# What this task involves:
Nothing in the listing should differ in your copy; retype it all exactly.

::::::

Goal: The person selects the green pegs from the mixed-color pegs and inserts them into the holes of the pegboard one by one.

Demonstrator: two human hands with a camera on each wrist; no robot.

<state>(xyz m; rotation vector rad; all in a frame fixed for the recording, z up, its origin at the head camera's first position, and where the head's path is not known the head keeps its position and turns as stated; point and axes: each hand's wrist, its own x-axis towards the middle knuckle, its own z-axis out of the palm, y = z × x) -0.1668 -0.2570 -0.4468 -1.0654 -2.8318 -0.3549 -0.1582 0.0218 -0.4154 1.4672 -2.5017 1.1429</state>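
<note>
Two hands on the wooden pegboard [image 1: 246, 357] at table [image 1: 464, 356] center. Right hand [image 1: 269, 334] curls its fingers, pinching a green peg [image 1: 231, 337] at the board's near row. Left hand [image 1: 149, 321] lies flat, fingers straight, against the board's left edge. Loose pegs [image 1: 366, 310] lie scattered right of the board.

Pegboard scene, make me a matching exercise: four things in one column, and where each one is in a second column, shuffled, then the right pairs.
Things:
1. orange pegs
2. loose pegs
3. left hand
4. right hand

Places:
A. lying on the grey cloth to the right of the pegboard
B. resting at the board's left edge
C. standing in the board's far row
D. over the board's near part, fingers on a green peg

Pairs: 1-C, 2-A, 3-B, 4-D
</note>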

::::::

# Exercise solution:
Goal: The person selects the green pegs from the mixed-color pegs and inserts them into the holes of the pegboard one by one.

Demonstrator: two human hands with a camera on each wrist; no robot.

<state>(xyz m; rotation vector rad; all in a frame fixed for the recording, z up, its origin at the head camera's first position, and where the head's path is not known the head keeps its position and turns as stated; point and axes: each hand's wrist, its own x-axis towards the middle knuckle, its own z-axis out of the palm, y = z × x) -0.1668 -0.2570 -0.4468 -1.0654 -2.8318 -0.3549 -0.1582 0.0218 -0.4154 1.4672 -2.5017 1.1429</state>
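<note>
Two hands on the wooden pegboard [image 1: 246, 357] at table [image 1: 464, 356] center. Right hand [image 1: 269, 334] curls its fingers, pinching a green peg [image 1: 231, 337] at the board's near row. Left hand [image 1: 149, 321] lies flat, fingers straight, against the board's left edge. Loose pegs [image 1: 366, 310] lie scattered right of the board.

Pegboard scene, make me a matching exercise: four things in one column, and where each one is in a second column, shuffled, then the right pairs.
Things:
1. orange pegs
2. loose pegs
3. left hand
4. right hand

Places:
A. lying on the grey cloth to the right of the pegboard
B. resting at the board's left edge
C. standing in the board's far row
D. over the board's near part, fingers on a green peg

Pairs: 1-C, 2-A, 3-B, 4-D
</note>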

No other output is needed; the exercise is complete.